Status Report

NASA Space Station On-Orbit Status 15 Jan 2004

By SpaceRef Editor
January 15, 2004
Filed under , , ,
NASA Space Station On-Orbit Status 15 Jan 2004

All ISS systems continue to function nominally, except as noted previously or below.

FE Alexander Kaleri began search-and-gather activities for equipment required for making hard-wire connections between the Progress 12P’s Kurs-A antenna (AKR-VKA) and the SM’s Kurs-P system.  [This internal test set-up is used for checking out the Kurs-P radio system via hard-wire instead radio frequency linkage.  Kurs-P(passive)will be needed for the upcoming docking of Soyuz 8S, and Kurs-A (active) in Progress 12P will be removed prior to the cargo ship’s undocking and deorbit.  Today’s search involved an antenna amplifier and various necessary cables.]

CDR/SO Michael Foale began today’s FOOT experiment (Foot/Ground Reaction Forces during Space Flight), his second session, by donning the specially instrumented LEMS (lower extremity monitoring suit) pants garment, setting up the video equipment for taping his subsequent EMG calibration on VTR, opening the Lab nitrogen (N2) valve and then conducting the data collection session during the day.  After the FOOT ops, the N2 valve was closed again.  [Wearing the black Lycra biking tights with 20 electrodes and shoes fitted with insoles that measure impact forces on the bottom of the foot for the 12-hr session, Foale first performed electromyography (EMG) calibration (i.e., electric muscle currents recording) on the right arm and leg, then completed a typical on-orbit day while his reaction forces against the ISS structure were recorded passively on 14 channels to determine how much stress his legs and feet endure.  This provides better understanding of the bone loss and muscle mass loss experienced by astronauts in zero-G (on Mir, for example, cosmonauts lost as much bone mass in a month as post-menopausal women do in a year).  Prior to and following TVIS exercise he needed to perform a standing calibration with three marker button presses, to allow the ground to identify if sensors have shifted during exercise.  During standing calibration he was to stand up as straight as he would in 1G, keeping knees straight and heels on the footplates.  At the end of the day, he was to check whether EMG electrodes have come loose during the preceding activities.  The experiment, which is led by the biomedical engineering department at the Cleveland Clinic Foundation in Cleveland, Ohio, was also conducted by Ken Bowersox during Increment 6.]

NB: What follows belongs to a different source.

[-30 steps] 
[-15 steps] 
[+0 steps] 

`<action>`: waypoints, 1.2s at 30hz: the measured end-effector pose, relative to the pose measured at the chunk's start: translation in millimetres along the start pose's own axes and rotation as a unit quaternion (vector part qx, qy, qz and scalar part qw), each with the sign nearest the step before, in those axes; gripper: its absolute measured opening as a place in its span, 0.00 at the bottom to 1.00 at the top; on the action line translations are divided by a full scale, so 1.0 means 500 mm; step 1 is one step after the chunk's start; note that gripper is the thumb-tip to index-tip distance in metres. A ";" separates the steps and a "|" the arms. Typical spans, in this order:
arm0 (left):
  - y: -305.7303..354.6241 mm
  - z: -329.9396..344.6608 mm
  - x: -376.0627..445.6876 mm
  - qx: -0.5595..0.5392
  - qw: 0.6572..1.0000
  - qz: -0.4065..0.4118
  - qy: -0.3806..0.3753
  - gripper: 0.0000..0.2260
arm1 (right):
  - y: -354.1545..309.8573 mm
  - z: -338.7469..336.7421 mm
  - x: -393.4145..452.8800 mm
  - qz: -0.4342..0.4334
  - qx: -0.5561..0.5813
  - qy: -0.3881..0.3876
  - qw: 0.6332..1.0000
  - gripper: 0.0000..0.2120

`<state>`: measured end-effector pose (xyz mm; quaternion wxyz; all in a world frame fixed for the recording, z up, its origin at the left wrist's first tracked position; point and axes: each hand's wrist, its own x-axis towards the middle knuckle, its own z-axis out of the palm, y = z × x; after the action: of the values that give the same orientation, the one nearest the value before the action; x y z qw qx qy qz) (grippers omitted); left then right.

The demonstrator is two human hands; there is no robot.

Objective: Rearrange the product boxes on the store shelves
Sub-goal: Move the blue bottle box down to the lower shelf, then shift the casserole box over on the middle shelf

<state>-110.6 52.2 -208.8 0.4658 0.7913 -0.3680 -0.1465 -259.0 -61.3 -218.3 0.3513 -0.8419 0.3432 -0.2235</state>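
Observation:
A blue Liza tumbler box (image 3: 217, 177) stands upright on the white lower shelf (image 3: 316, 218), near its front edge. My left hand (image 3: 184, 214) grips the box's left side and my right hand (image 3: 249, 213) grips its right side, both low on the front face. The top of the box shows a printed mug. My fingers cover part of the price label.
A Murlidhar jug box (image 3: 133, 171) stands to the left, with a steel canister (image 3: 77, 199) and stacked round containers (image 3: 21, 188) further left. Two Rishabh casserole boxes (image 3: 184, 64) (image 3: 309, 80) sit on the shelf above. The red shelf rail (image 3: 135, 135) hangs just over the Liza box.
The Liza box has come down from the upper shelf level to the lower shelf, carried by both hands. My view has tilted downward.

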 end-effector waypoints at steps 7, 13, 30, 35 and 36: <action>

Alex Kaleri spent some time transferring personal items from the USOS (U.S. segment) to the RS (Russian segment) for the upcoming segment isolation period.  On the ground, preparations are continuing for the exercise, which is intended to rule out any other small leaks that may be present and gain experience for similar events in the future.  The current plan is to start the isolation tomorrow (1/16) and re-open everything no later than just before the crew’s sleep time on Sunday.  Concerns about emergency procedures in case of rapid depressurization of the SM or isolated modules are being addressed in joint talks between Houston and Moscow.  [The plan is to isolate the ISS into four segments, viz.: (1) US Lab; (2) Node+Airlock+PMA-1; (3) FGB; and (4) SM+Progress+DC-1+Soyuz.  Potential tasks for the crew for the weekend during isolation in the RS include some more PCS (portable computer system) hard-drive ghosting and completion of MFMG (miscible fluids in microgravity) experiment preparations.]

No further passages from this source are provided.